Prompt:
Beginning with the line that contains "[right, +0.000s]", retype the entries below exactly, ending with the line that contains "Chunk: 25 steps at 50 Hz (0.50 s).". Leave out any pictures.

Data excerpts:
━━━━

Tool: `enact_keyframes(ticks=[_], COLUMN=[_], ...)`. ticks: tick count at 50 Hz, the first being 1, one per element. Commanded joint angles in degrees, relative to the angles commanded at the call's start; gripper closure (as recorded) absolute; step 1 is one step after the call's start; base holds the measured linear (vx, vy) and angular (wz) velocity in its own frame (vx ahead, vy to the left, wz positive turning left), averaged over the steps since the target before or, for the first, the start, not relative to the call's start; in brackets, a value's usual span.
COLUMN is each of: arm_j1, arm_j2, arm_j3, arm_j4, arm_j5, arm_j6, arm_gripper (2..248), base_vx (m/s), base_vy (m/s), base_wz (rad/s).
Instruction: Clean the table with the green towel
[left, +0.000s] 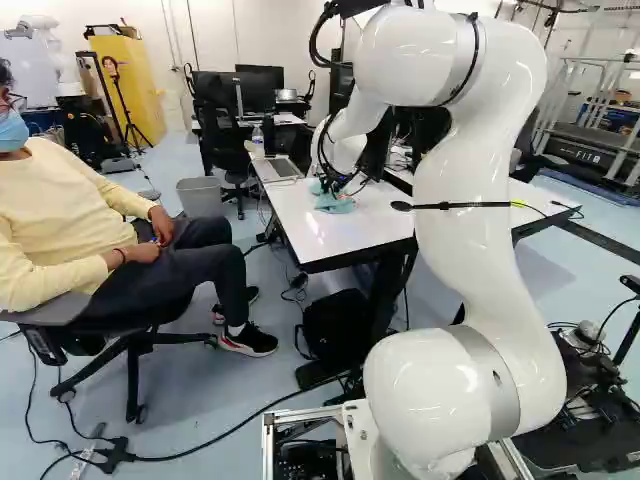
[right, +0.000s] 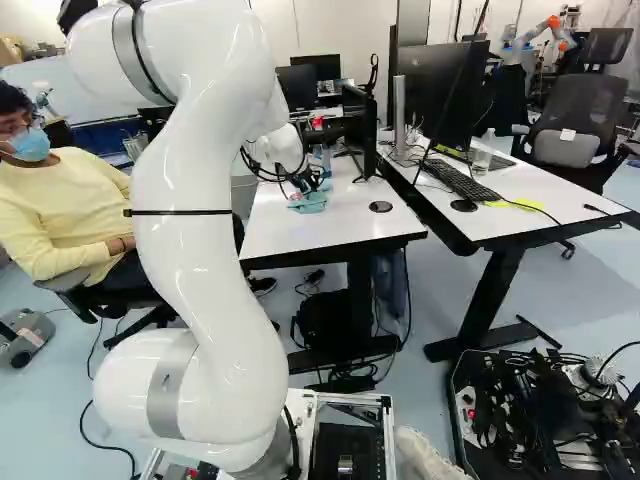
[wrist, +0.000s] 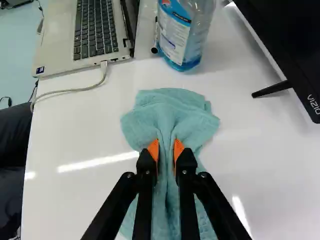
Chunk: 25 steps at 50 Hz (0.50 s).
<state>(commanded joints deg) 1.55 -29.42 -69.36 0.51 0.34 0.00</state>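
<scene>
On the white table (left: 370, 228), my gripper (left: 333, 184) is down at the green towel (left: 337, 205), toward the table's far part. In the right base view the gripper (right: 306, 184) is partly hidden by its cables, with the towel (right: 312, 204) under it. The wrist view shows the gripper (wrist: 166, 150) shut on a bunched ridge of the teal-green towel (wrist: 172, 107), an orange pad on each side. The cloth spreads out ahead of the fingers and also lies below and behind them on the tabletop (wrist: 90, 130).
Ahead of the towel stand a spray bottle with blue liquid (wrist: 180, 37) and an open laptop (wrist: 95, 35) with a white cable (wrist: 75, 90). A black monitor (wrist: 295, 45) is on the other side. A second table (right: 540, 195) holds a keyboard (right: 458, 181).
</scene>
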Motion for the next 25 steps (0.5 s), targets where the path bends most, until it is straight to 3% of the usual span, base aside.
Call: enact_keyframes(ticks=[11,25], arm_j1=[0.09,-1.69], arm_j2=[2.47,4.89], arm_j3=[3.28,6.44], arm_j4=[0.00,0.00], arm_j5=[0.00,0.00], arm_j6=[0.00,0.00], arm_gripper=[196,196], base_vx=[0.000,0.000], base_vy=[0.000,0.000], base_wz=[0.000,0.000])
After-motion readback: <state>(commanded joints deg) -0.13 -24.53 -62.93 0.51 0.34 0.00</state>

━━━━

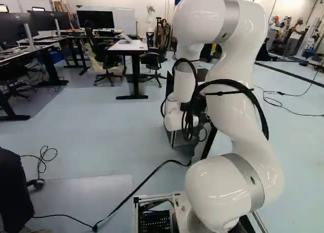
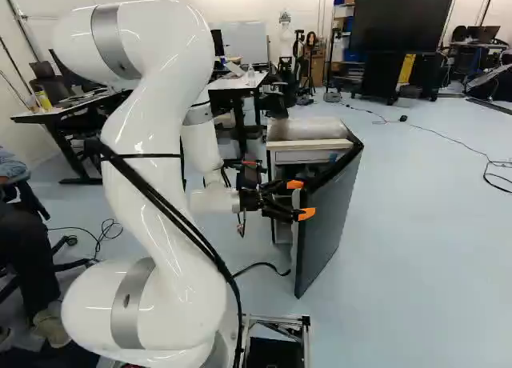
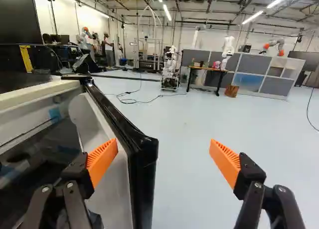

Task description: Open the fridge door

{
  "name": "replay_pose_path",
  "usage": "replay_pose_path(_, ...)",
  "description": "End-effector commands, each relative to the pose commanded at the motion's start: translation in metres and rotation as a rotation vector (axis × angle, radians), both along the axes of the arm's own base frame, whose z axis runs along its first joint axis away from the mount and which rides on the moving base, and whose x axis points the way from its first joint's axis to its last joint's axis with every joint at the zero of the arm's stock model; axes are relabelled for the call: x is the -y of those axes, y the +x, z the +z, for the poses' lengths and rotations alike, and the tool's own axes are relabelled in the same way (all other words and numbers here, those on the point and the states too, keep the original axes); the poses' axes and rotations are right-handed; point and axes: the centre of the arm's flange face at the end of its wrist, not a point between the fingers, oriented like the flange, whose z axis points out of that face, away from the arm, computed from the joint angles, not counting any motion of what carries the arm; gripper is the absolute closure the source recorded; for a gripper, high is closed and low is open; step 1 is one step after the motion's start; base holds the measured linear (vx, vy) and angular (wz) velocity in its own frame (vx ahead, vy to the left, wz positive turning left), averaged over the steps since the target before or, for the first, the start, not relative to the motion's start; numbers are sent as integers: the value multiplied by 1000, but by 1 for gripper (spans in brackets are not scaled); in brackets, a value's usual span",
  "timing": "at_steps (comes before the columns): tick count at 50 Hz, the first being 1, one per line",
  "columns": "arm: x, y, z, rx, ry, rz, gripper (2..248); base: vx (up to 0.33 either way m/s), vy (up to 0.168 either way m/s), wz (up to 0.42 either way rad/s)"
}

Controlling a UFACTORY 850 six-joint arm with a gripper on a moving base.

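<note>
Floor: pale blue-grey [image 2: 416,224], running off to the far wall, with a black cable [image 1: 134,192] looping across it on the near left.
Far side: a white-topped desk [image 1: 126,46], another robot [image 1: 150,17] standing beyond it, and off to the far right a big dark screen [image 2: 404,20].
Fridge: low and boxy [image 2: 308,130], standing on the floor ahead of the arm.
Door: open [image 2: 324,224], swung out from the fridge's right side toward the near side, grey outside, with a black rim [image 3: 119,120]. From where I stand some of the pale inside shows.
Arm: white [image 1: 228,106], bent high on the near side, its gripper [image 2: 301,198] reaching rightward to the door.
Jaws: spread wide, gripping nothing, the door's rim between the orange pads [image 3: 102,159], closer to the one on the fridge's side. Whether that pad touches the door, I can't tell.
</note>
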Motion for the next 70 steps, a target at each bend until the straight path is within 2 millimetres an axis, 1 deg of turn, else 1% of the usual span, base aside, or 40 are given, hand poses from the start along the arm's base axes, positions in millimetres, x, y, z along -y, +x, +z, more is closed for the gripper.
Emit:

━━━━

Solution to the problem:
[right, +0.000s] 
[wrist, +0.000s] 
Chunk: 25 steps at 50 Hz (0.50 s).

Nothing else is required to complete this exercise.